George Duke wrote on Thu, Dec 29, 2011 04:40 PM UTC:
Hero-Schmero. The core fundamental ones, brilliant Bent Hero and Bent Shaman open new class p-ts, optional sequential, http://www.chessvariants.org/index/msdisplay.php?itemid=MSlemurianshatra. Moving as D+W, W+D, W, or D; other one as A+F, F+A, F, or A -- the Joycean inventions. Joe once asked Gilman where they would fit in M&B articles.  The answer is they don't, because there is no sequential piece category yet. There could be untold thousands of other new p-ts just pairing repetitively any two old ones: Knight and Alfil, Wazir and Bishop....  Not compounded but sequed optionally like the bent hero and shaman.  And they all shall be named. In the David Howe ''Concise Guide...'' they constitute subclass of Double Movers because second leg is not enforced.

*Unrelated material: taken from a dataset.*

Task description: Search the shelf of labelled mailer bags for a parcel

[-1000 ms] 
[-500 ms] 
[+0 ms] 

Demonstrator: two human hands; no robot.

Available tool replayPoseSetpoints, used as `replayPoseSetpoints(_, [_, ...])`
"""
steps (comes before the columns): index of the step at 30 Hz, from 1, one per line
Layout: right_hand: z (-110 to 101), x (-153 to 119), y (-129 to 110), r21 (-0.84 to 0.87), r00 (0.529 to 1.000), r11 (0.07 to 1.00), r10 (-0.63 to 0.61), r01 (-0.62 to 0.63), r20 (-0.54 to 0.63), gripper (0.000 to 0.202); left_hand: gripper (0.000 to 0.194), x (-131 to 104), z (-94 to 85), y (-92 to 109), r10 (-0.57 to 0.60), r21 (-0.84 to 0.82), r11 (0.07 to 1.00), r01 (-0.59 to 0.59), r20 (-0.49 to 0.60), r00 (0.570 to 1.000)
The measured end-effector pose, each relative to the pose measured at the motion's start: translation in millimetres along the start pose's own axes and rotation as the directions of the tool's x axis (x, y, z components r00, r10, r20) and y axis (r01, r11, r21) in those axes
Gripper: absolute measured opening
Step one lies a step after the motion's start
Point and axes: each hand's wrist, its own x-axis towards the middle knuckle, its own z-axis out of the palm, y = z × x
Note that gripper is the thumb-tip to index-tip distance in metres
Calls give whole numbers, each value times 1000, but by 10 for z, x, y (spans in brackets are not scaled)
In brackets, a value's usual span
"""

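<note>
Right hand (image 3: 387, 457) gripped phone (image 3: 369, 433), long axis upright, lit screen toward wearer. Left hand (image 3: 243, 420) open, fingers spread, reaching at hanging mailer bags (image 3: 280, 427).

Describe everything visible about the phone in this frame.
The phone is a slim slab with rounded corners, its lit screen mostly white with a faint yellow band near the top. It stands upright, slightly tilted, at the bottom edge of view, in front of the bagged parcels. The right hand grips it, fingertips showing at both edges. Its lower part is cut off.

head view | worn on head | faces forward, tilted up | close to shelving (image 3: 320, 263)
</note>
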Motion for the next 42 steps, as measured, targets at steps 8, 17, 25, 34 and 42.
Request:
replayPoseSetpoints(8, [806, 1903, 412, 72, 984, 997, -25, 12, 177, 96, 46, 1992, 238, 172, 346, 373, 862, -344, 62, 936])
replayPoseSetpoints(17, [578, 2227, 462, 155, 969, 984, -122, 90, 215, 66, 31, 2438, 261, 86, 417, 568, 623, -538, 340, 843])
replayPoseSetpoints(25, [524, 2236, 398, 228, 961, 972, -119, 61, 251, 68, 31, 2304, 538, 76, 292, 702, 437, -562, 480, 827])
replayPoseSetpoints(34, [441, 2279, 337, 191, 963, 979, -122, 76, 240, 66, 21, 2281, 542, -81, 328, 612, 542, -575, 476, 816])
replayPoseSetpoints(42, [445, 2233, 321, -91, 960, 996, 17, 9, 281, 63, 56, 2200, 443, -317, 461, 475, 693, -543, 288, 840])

When the piece-type category gets going, Charles in some M&B25(?) can fittingly use *reduplication*.  Grammatically reduplicative, (http://en.wikipedia.org/wiki/Reduplication), examples: bow-wow, hear-hear!, (suffixed) yum yummy, (second order) hunkie-dunkie, (add-on Yiddish) Santa Schmanta.  Many CV names already use reduplication: Zig Zag, Abracadabra, Hanga Roa, Tutti Frutti Falcon Uti, Ubi-ubi. Still other words exist not accepted CV lingo yet: Killer Diller, Razzle Dazzle, Rowdy Dowdy, Yin Yang (3rd order), spooky wooky.  Any reduplication can become standard CV talk eventually as CV or as piece-type. Okie-dokie, in M&B26 or so the premier duo of the subclass Joyce started formalize to any two of: Hero Schmero Zero, Layman Shaman.  Tip top.

Gary Gifford wrote on Wed, Jan 14, 2009 05:36 PM UTC:
Charles: You wrote under a 'Gryphon Aanca Chess' comment, as follows (which is only a partial quote)

'At last I've rediscovered the variant that uses the Noclaf and Retnuh - you'd have been perfectly entitled to tell me earlier in a comment on Man and Beast 21...'

True, and I would have had I known you were searching for those pieces. But be assured that I was not withholding information. I was ignorant of the fact that there were 21 Man and Beast articles. I only noticed the Noclaf Retnuh comment of yours because I received a 'Gryphon Aanca Chess' e-mail notice of a comment.

I did, moments ago, briefly look through number 21 and was amazed at how much content you have there. Unfortunately they have no selection 'Amazing' in the rating box so I will have to postpone a possible rating. I will go back later and read M and B 21 in its entirety and then possibly read the first Man and Beast and then, perhaps others. Thank you for taking all the time and energy gathering and putting together what looks to be a great amount of piece-related information.


Charles Gilman wrote on Sun, Dec 14, 2008 07:10 AM UTC:
Yes, and I've now corrected it.

John Smith wrote on Sat, Dec 13, 2008 09:07 PM UTC:
Their moves are described in terms of how many individual cells rather than supersquares they move, so that the Sultan's piece moving like 4 Dabbabas yoked together is a SULTAN'S DABBABA rather than a Sultan's Ferz.

Do you mean, 'rather than a Sultan's Wazir'?